Estamos, portanto, em crer que o quarto e último ponto evidenciado, respeita à possibilidade de experimentar o espaço museológico em contexto escolar, devolvendo à comunidade educativa um processo realizado por uma parte dessa comunidade – a turma do 11º ano de Artes Visuais – um processo de ensino-aprendizagem que decorreu desde a visita ao museu, passando pelo trabalho em atelier e que, no fim, foi pulverizado e expandido a quem efetivamente, pouco ou nada conhece de um museu de arte moderna e contemporânea. O projeto permitiu que esta exploração fosse um desafio para quem vivenciou os quatro meses de trabalho, bem como para quem, exterior ao processo, foi interpelado pela exposição Os Artistas Morrem de Pé e por um conjunto de objetos estéticos profundamente vinculados à realidade do espaço. O questionamento acerca do caráter site specific revelou-se surpreendente para toda a comunidade educativa, no sentido em que esta estratégia pode ser desenvolvida em projetos educativos futuros com o objetivo de explorar a escola e transformar o seu potencial em matéria sensível e tangível. Conclui-se, portanto, que este elemento pode ser mais explorado em contexto escolar, pelo facto de ser uma característica

da prática artística contemporânea e que simultaneamente não desvirtua, nem a experimentação artística, nem o lugar onde acontece. Assume ambas as histórias: o discurso artístico e a história do lugar de quem o interpreta.
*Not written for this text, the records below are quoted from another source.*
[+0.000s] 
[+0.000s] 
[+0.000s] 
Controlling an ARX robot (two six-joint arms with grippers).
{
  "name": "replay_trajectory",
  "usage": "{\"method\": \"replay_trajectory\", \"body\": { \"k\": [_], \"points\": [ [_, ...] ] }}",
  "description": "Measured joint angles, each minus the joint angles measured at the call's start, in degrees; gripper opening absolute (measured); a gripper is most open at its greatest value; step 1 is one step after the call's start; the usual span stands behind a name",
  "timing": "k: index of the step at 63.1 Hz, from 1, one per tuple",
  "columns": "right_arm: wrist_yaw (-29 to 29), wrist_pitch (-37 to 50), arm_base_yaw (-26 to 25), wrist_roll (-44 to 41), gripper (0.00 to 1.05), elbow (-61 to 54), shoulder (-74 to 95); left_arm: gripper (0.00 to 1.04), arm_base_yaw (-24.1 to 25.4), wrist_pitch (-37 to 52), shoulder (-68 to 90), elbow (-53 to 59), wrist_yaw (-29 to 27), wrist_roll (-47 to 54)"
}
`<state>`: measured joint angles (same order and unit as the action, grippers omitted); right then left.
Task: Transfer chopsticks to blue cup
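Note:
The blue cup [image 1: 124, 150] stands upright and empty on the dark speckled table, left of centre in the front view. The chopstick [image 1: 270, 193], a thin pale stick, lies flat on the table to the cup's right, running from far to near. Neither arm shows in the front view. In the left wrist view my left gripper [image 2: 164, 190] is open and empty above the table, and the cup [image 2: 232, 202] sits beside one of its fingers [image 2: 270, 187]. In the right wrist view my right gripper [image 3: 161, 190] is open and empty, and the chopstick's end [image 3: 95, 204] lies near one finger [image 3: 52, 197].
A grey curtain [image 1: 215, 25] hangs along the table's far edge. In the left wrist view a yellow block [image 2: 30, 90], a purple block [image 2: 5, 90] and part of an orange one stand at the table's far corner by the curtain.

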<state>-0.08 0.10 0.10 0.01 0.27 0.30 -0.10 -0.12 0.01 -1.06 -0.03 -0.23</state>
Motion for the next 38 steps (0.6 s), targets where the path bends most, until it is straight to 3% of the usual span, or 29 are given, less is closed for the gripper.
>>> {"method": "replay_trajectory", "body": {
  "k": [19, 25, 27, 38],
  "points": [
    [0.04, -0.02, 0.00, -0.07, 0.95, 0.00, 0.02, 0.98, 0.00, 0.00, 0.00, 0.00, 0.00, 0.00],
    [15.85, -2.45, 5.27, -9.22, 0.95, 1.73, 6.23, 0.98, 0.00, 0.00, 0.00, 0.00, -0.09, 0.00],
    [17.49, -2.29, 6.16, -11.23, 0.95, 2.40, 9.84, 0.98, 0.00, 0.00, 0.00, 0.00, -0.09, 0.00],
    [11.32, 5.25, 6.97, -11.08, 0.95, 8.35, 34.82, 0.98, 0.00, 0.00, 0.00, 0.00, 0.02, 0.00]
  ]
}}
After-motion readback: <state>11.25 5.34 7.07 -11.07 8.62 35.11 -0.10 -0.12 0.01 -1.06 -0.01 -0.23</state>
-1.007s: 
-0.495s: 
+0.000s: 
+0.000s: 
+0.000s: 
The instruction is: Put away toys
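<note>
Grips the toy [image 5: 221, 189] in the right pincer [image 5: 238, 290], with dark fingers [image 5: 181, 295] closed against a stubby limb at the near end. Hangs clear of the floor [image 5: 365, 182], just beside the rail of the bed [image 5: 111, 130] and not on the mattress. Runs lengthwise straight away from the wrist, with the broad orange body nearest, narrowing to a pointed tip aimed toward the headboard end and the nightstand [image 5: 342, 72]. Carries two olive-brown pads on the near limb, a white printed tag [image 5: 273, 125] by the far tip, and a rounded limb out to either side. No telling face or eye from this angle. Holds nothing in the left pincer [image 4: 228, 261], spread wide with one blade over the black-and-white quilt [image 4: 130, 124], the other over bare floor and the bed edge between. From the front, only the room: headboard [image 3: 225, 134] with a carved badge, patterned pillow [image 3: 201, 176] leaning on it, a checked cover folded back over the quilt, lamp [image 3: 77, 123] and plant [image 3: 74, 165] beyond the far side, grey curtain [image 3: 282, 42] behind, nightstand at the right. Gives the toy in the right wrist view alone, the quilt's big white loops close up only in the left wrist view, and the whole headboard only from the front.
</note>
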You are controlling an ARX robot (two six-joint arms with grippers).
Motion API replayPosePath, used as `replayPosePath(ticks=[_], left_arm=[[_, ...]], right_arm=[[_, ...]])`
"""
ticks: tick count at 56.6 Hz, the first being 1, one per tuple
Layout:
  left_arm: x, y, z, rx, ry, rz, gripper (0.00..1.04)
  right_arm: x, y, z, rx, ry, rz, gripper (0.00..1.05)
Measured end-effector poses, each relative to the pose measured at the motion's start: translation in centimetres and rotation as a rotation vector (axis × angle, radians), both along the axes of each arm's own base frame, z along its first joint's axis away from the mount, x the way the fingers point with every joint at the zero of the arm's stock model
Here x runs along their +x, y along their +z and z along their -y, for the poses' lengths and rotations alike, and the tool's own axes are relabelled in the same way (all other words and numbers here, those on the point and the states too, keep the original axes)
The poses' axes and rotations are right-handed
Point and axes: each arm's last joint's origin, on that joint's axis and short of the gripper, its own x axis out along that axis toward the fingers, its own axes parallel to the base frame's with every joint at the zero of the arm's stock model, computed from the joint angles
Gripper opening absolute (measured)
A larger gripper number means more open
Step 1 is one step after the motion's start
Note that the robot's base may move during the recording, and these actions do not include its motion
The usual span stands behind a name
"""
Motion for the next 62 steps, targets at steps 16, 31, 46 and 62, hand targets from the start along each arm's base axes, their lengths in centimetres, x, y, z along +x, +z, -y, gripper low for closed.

Salienta-se o facto de a presente investigação fazer eco, no âmbito da Educação Artística em Portugal, de um caminho de valorização da arte contemporânea, enquanto estratégia educativa e, fundamentalmente, de espaço de reflexão e construção de um percurso pessoal e artístico a ser continuado no ensino superior e na vida profissional. Se um dos motivos que levou à estruturação deste projeto se prende com o caráter pouco reflexivo e interpretativo das aprendizagens subjacentes às disciplinas nucleares da área científico-humanística de Artes Visuais, acredita-se que a relação entre Cultura Visual, Arte Contemporânea e o Contexto Museológico são capazes de impulsionar práticas artísticas e pedagógicas que valorizam a dimensão existencial e criativa, fundamentais na Educação Artística hoje. É neste sentido que os pontos diferenciadores deste projeto podem ser continuados e explorados em futuras investigações, reafirmando a necessidade de que a educação artística “possa desenvolver e realizar hoje a pedagogia do ser no sentido de operar a síntese entre a pessoa (antes do aluno) e a escola, já que nela – a arte - é possível exprimirem-se orgânica e dinamicamente as dimensões essenciais do ser humano: o sentir, o pensar, o imaginar e o agir” (Matos, 2012, p. 131).

Referências Bibliográficas

Bizarro, A. (2017). Da infância em movimento para a adolescência em pausa. In M. Assis, E Gomes, J. Pereira & A. Pires (Eds.) Ensaios entre Arte e Educação (pp.42-43). Lisboa: Fundação Calouste Gulbenkian.

Freedman, K. (2003). Teaching Visual Culture. EUA: Teachers College Press.

Hernández, F. (2000). Cultura Visual, Mudança Educativa e Projeto de Trabalho. São Paulo: Editora Arte Médicas.

Hernández, F. (2008). La investigación baseada em las artes: propuestas para repensar la investigación en educación. Educatio Siglo XXI, Revista de la Facultad de Educación de la Universidad de Murcia, v.26. pp. 85-118.

Matos, M. (2012). Educação Artística e comunicação pedagógica: perspetiva para a emancipação pessoal e social. À Procura de Renovações de Estratégias e de Narrativas sobre Educação Artística (pp 121-133). Porto: GESTO.